- [Directions for this task] Please give back the listing below in full. Change nothing.
+-------+
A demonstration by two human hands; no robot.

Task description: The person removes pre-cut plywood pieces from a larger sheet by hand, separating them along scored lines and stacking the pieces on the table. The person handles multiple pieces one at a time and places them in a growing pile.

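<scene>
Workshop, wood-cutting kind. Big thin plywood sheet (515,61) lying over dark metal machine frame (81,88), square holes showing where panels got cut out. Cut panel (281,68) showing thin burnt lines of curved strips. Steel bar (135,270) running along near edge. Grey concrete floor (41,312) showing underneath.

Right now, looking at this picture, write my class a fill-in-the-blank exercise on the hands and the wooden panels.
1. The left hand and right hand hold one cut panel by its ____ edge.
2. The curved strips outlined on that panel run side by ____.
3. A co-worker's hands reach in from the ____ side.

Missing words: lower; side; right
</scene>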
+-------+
- [Solution for this task]
A demonstration by two human hands; no robot.

Task description: The person removes pre-cut plywood pieces from a larger sheet by hand, separating them along scored lines and stacking the pieces on the table. The person handles multiple pieces one at a time and places them in a growing pile.

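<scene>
Workshop, wood-cutting kind. Big thin plywood sheet (515,61) lying over dark metal machine frame (81,88), square holes showing where panels got cut out. Cut panel (281,68) showing thin burnt lines of curved strips. Steel bar (135,270) running along near edge. Grey concrete floor (41,312) showing underneath.

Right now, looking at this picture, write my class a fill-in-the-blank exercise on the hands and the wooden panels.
1. The left hand and right hand hold one cut panel by its ____ edge.
2. The curved strips outlined on that panel run side by ____.
3. A co-worker's hands reach in from the ____ side.

Missing words: lower; side; right
</scene>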

No further output is needed here.